WORK TASK: Begin at the first line below and copy each line exactly, ending with the line where "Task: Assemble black" appears.

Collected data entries
****************

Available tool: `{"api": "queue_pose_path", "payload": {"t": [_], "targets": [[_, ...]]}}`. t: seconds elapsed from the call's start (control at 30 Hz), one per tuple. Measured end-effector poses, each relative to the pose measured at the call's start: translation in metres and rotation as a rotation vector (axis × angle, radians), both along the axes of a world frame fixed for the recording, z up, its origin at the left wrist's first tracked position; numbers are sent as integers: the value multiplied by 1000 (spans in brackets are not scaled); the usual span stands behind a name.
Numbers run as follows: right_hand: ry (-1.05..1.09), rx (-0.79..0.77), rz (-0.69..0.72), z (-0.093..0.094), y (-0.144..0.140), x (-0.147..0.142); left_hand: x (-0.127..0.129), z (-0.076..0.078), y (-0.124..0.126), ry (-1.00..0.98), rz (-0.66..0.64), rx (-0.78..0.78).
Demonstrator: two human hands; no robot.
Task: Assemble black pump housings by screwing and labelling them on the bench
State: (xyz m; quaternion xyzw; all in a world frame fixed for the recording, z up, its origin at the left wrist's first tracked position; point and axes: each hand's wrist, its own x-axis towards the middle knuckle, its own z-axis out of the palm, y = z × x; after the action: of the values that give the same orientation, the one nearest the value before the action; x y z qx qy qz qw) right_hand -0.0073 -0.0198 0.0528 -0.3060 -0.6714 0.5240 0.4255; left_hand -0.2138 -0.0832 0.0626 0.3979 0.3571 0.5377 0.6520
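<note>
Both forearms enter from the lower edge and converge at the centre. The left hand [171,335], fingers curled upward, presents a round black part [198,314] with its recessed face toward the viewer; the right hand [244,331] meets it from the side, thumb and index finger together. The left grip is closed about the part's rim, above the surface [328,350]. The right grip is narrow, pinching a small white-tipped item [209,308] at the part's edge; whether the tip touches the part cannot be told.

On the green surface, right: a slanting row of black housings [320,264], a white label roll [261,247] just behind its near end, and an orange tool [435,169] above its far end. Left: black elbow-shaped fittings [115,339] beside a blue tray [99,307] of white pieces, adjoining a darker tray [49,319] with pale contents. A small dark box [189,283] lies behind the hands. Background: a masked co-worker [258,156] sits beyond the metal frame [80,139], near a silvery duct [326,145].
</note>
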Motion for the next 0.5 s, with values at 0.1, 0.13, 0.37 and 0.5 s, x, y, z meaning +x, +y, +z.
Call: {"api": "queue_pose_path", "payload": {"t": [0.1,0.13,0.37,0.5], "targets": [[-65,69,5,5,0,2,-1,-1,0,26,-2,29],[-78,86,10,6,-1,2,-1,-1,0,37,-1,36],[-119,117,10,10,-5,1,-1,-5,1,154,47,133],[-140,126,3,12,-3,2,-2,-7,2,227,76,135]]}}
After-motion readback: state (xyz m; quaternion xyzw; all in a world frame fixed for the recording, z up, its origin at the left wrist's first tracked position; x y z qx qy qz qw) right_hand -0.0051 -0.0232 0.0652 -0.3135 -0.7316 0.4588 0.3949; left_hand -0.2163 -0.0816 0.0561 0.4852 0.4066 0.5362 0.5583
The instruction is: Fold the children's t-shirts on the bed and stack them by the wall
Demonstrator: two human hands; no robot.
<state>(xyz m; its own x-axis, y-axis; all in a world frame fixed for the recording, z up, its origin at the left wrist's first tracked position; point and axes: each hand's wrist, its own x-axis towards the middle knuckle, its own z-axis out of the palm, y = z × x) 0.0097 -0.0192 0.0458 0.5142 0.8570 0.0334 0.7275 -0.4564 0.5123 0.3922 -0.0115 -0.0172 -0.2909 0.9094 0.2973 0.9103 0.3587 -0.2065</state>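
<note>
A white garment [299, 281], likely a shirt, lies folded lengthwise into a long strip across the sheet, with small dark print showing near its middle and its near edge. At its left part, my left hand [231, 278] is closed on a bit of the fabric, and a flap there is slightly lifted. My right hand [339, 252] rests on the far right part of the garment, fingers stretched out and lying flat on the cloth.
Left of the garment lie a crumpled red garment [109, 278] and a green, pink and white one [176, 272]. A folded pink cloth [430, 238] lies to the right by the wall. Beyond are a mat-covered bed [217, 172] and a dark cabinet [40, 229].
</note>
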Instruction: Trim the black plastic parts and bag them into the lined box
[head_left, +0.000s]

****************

RESULT OF THE TASK:
Available tool: `{"api": "queue_pose_path", "payload": {"t": [_], "targets": [[_, ...]]}}`. t: seconds elapsed from the call's start (control at 30 Hz), one per tuple. Measured end-effector poses, each relative to the pose measured at the call's start: translation in metres and rotation as a rotation vector (axis × angle, radians), both along the axes of a world frame fixed for the recording, z up, its origin at the left wrist's first tracked position; numbers are sent as integers: the value multiplied by 1000 (spans in brackets are not scaled); the usual span stands behind a name.
Numbers run as follows: right_hand: ry (-1.05..1.09), rx (-0.79..0.77), rz (-0.69..0.72), z (-0.093..0.094), y (-0.144..0.140), x (-0.147..0.142); left_hand: x (-0.127..0.129), z (-0.076..0.078), y (-0.124..0.126), ry (-1.00..0.98), rz (-0.66..0.64), rx (-0.78..0.78).
Demonstrator: two human hands; no robot.
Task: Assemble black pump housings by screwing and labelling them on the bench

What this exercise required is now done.